<center>
    COMP4240/5435 - Reinforcement Learning

# Homework 3 - Dynamic Programming

    
</center>

Student Name: _____Harshal Dafade_____ 

The purpose of this project is to study different properties of dynamic programming methods. 

In [22]:
# You are allowed to use the following modules
import numpy as np

**Notes:**
- Avoid including magical numbers in your code. Instead, define constants and use meaningful variable names.
- In python, you can pass a function as another function's argument.
- It would be very useful to test each function thouroughly and making sure it does what it is supposed to do, before moving to the next step.
  
**General Notes:**
- Questions marked with * are optional for COMP4240 - Undergraduate section. Questions marked as extra credit are optional for everyone.
- Do not use a mix of python lists and numpy arrays. Every vector or matrix in your code should be a numpy array. 
- For functions that exist in both the python core and the numpy library, use the one in the numpy library. For example, use `np.max` instead of `max`. Another example: use `np.random.normal` instead of `random.gauss`.
- Make sure all of your plots have a proper size and include `xlabel`, `ylabel`, `legend`, `title`, and `grid`.

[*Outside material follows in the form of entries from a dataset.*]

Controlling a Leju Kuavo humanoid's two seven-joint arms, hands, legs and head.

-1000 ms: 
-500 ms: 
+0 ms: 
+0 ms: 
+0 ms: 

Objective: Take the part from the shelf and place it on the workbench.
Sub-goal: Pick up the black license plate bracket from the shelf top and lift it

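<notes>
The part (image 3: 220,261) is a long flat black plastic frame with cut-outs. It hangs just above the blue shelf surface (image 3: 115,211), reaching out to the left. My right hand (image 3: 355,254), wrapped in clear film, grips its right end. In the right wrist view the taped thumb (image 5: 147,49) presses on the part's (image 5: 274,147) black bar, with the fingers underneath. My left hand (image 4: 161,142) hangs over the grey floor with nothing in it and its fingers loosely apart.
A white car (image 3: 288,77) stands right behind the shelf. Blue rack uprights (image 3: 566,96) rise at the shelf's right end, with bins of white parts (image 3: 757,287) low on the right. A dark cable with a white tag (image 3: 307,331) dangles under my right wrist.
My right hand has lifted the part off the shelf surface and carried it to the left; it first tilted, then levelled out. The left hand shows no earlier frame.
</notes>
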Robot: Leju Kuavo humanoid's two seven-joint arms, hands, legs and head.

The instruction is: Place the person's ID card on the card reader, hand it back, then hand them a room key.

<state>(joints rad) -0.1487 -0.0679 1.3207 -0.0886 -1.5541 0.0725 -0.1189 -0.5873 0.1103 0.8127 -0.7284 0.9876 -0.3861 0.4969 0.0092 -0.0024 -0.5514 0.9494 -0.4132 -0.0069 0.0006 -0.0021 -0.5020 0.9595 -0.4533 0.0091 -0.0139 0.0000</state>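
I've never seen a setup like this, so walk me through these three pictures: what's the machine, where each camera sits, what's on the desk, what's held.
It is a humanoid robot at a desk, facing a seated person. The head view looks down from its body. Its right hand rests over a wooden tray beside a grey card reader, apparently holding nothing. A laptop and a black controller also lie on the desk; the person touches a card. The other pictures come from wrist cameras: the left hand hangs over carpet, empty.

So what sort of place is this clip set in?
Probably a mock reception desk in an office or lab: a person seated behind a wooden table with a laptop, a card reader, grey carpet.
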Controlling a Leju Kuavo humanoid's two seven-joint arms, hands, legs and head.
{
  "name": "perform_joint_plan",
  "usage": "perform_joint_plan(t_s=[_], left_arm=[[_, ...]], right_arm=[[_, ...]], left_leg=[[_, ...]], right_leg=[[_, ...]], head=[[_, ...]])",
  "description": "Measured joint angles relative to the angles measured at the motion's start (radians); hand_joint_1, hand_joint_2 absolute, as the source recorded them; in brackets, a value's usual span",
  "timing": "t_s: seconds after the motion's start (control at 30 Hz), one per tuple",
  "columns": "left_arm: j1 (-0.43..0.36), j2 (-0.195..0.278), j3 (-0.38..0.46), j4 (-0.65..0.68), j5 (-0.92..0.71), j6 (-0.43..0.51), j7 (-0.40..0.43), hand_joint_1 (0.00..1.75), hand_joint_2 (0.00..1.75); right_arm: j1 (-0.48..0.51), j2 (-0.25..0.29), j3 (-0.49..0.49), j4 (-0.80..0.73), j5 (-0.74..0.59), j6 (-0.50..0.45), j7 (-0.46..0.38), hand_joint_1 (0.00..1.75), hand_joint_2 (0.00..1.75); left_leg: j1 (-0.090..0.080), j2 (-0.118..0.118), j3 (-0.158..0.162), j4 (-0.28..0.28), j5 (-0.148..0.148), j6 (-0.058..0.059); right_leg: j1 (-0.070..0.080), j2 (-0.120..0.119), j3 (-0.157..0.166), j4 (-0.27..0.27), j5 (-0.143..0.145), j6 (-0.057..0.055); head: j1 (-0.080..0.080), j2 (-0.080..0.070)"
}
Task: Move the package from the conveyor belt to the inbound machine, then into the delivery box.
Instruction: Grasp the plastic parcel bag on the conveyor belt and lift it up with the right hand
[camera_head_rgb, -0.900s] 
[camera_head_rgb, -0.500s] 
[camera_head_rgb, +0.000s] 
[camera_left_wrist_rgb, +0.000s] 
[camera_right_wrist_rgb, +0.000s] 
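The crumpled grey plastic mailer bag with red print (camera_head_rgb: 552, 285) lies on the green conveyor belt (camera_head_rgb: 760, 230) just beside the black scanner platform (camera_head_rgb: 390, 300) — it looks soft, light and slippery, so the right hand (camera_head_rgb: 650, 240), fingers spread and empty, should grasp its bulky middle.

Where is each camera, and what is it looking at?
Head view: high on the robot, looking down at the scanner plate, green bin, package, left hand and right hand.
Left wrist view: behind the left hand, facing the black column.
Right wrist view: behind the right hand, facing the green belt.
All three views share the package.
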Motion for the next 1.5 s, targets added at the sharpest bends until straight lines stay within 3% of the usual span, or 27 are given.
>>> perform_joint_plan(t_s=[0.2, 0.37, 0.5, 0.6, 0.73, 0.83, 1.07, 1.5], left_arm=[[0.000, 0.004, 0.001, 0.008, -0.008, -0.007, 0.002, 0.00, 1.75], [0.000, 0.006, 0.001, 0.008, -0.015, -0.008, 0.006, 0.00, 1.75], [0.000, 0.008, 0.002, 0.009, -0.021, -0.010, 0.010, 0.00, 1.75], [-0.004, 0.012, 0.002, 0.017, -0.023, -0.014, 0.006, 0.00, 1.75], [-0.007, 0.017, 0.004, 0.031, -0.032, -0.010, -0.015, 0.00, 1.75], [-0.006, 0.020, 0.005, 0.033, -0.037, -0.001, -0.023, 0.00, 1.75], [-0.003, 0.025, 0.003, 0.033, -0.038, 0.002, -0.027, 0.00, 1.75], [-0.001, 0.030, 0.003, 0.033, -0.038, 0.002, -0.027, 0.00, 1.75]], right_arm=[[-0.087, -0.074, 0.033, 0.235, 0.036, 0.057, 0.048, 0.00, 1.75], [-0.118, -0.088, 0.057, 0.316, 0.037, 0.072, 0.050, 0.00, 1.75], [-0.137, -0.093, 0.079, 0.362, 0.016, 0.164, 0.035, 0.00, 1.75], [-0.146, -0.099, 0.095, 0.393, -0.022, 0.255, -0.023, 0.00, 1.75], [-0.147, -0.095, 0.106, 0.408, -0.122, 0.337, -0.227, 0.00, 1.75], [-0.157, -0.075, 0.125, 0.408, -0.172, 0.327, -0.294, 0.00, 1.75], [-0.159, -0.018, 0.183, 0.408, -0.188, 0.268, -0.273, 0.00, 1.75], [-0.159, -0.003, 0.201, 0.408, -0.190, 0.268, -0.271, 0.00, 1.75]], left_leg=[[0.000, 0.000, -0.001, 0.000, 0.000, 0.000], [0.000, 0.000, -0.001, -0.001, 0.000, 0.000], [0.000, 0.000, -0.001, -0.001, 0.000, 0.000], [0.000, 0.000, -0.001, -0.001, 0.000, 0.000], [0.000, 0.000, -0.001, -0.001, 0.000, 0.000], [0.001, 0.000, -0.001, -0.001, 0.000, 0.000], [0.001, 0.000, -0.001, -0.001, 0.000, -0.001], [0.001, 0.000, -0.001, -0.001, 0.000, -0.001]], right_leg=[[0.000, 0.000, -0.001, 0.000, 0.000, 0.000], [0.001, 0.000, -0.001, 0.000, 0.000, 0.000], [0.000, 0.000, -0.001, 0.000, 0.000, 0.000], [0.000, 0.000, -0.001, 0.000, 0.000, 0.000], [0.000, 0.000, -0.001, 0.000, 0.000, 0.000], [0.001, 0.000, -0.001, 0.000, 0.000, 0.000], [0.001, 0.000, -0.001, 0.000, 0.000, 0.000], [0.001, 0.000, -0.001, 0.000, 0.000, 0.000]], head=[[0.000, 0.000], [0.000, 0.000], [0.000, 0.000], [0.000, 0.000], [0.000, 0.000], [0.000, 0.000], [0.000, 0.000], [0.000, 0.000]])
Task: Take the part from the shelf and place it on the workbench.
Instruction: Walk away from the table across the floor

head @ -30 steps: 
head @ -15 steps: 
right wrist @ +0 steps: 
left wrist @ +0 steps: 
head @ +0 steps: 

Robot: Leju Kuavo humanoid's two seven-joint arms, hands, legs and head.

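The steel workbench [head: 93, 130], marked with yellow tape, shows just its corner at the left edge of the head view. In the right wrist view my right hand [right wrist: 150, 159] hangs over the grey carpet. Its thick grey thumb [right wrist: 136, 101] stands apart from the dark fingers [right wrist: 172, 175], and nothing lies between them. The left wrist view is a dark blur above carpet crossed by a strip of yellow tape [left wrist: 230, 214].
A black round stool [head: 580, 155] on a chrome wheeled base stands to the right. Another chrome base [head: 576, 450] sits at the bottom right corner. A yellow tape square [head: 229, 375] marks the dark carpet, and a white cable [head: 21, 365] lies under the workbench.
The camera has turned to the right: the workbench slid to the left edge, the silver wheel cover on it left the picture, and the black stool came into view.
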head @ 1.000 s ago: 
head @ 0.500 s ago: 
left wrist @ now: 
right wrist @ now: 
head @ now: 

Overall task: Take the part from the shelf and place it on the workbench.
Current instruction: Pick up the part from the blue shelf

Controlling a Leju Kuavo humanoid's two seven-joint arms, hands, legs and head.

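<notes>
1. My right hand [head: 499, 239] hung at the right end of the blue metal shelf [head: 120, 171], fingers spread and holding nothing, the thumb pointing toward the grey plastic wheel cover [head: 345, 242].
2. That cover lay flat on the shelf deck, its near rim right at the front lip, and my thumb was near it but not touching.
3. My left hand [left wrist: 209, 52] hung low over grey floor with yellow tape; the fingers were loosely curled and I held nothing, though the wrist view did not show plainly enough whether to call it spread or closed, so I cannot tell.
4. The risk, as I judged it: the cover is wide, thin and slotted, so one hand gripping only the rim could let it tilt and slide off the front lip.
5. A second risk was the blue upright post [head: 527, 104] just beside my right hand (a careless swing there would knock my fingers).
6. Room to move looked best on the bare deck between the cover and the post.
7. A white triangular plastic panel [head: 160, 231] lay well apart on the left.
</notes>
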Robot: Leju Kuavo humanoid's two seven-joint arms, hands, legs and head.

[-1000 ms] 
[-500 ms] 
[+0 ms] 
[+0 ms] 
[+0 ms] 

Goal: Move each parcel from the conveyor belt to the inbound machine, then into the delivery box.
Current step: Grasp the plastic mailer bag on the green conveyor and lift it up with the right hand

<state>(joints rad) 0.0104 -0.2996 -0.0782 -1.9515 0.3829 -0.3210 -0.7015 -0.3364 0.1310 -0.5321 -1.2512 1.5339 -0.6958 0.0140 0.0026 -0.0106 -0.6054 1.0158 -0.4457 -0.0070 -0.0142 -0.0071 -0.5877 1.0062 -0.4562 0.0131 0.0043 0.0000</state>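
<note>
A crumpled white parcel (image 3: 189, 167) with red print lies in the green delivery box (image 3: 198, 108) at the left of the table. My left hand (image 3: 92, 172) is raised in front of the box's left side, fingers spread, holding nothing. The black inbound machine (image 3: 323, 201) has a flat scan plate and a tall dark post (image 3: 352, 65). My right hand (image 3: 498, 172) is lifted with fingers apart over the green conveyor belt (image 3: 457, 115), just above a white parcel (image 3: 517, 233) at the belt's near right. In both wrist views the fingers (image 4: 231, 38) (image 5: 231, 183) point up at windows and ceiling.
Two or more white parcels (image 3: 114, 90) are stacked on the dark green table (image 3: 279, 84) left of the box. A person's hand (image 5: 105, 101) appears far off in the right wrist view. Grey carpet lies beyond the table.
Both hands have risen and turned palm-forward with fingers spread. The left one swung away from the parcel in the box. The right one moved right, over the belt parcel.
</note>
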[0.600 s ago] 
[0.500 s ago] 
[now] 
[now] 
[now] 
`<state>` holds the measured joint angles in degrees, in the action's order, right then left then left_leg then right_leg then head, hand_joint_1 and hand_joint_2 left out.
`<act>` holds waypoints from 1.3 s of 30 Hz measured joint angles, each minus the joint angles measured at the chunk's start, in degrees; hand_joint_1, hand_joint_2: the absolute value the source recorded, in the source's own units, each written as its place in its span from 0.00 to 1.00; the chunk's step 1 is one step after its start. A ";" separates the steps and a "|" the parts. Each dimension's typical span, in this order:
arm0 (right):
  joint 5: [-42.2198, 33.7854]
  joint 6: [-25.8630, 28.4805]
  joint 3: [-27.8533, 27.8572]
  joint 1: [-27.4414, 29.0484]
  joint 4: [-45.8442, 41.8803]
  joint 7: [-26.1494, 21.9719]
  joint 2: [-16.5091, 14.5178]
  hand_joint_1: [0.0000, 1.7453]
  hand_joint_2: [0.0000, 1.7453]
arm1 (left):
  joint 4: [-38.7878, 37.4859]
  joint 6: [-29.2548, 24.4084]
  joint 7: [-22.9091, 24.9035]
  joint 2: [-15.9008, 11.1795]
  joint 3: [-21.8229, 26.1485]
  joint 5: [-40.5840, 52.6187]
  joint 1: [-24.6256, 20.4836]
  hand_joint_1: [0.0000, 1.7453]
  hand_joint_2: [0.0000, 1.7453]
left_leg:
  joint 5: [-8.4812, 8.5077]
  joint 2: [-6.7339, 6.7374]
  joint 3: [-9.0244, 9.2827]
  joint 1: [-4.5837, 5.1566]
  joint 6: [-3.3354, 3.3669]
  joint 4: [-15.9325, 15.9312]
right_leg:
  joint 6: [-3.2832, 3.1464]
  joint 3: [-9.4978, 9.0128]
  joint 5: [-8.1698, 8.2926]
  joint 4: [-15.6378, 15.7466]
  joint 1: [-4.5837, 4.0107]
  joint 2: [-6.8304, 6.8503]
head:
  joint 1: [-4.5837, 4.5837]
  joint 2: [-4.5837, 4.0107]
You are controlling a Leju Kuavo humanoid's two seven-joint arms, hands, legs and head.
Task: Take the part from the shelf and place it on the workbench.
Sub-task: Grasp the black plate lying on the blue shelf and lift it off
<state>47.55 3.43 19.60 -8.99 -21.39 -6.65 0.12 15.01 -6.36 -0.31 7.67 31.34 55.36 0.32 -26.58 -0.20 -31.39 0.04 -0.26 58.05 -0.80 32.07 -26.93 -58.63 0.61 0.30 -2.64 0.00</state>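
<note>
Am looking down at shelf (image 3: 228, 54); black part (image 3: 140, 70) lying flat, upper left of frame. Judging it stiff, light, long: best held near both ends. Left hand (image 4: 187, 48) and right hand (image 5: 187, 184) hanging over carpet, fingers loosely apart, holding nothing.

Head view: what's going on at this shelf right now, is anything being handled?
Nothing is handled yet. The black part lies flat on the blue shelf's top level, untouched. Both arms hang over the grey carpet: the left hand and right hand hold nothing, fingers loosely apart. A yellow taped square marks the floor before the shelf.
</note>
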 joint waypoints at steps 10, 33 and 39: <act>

## Part I - Deterministic Clearnig Robot [40 pts]
Consider a cleaning robot that must collect an empty can and also has to recharge its batteries.
![g1313.png](attachment:g1313.png)

This problem has a discrete state space $S=\{0,…,9\}$, where state $s$ describes the position of the robot in the corridor. The robot has only two actions $A=\{-1,1\}$ for going one step to the left or right. States $0$ and $9$ are terminal, meaning that once the robot reaches either of them it can no longer leave, regardless of the action, and the episode ends. We assume this is a deterministic environment with $\gamma=0.9$.



### I.1 [5 pts]
Write a function that describes the transition function $s'=T(s,a)$ and test it for a few state-action pairs including terminal states. This is a deterministic transition function meaning given the current state and action, it should return the next state. Note that the transition function describes robot’s environment model and should not allow the robot to move outside the environment.


In [23]:
def deterministic_transition(s, a):
    # this function should return next state
    #--- Your code here ---#
    if s == 0 or s == 9: 
        return s
    next_state = s + a

    return max(0, min(9, next_state))


### I.2 [5 pts]
Write a reward function $R(s,a)$ that gives a reward of $+5$ for being at $s=8$ and taking action $a=1$ ; a reward $+1$ for being at $s=1$ and taking action $a=-1$ ; and reward $0$ otherwise.



In [24]:
def reward_for_deterministic_robot(s, a):
    # this function should return a scalar reward
    #--- Your code here ---#
    if s == 8 and a == 1:
        return 5
    elif s == 1 and a == -1:
        return 1
    else:
        return 0

### I.3 [10 pts]
Implement the value iteration algorithm to find $V^*(s)$ and $π^*(s)$. Note that instead of using the dynamics of the environment, $p(s',r|s,a)$, you should use the deterministic transition function $T(s,a)$ that allows you to remove looping over possible rewards and the probability of transitions (because it is a deterministic function). Print out the final $V^*(s)$ and $π^*(s)$.


In [25]:
def value_iteration_deterministic(transition_fcn, reward_fcn, V0, gamma=0.9, theta=1e-6):
    # This function should run multiple iteration and return V (state-value) and P (policy)
    # you might need to add more arguments to this function as input

    V = np.copy(V0)
    P = np.zeros(len(V), dtype=int)
    
    while True:
        delta = 0
        for s in range(len(V)):
            if s == 0 or s == 9:
                continue
            
            v = V[s]
            action_values = []
            for a in [-1, 1]:
                next_state = transition_fcn(s, a)
                action_values.append(reward_fcn(s, a) + gamma * V[next_state])
    # 1- Calculate V
    #--- Your code here ---#
            V[s] = max(action_values)
    # 2- Calculate P
    #--- Your code here ---#
            P[s] = -1 if action_values[0] > action_values[1] else 1
            delta = max(delta, abs(v - V[s]))
        
        if delta < theta:
            break
            
    return V, P


### I.4 [10 pts]
Write a function that calls the value iteration algorithm you implemented in previous step. Print the final V and P. Do the calculated V and P make sense for the deterministic robot scenario? Explain.

In [26]:
def deterministic_cleaning_robot():
    # This function should call the value iteration algorithm
    #--- Your code here ---#
    V0 = np.zeros(10) 
    V, P = value_iteration_deterministic(deterministic_transition, reward_for_deterministic_robot, V0)
    
    print("Final V*(s):", V)
    print("Final π*(s):", P)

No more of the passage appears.